Since different cameras can and often will do things differently, exactly what a raw file contains and does not contain can vary from one camera to the next. Manufacturers tend to do most or all of the same things in the various models they offer, but there's a significant variation about what is and is not processed before raw information is recorded from one camera maker to the next.

Most raw image files from cameras with Bayer mask color arrays are saved without any demosaicing or gamma correction applied. So each "pixel" contains a single, linear, monochromatic luminance value that tells how much light energy was recorded by each photosite on the sensor.

  • Almost all do statistical noise reduction prior to analog-to-digital conversion.
  • Some do little else, other than basic noise reduction, before converting the analog signal to digital information and recording the values at that point.
  • Other do things as extensive as lens correction for things such as distortion and vignetting, and maybe even chromatic aberration, before saving the file.

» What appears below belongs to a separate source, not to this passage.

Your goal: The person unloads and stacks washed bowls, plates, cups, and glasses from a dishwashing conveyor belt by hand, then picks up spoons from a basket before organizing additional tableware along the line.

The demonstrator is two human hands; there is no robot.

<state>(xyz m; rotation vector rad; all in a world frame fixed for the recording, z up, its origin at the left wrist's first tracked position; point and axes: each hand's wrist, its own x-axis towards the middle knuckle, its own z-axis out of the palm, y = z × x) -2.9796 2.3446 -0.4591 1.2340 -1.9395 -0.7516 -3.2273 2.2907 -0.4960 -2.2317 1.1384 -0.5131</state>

For more about what information raw image files tend to contain, please see these related questions and their answers here at Photo.SE:

RAW files store 3 colors per pixel, or only one?
What does an unprocessed RAW file look like?
Why don't mainstream sensors use CYM filters instead of RGB?
Why can software correct white balance more accurately for RAW files than it can with JPEGs?
RAW in ACR vs JPG in ACR
What is RAW, technically?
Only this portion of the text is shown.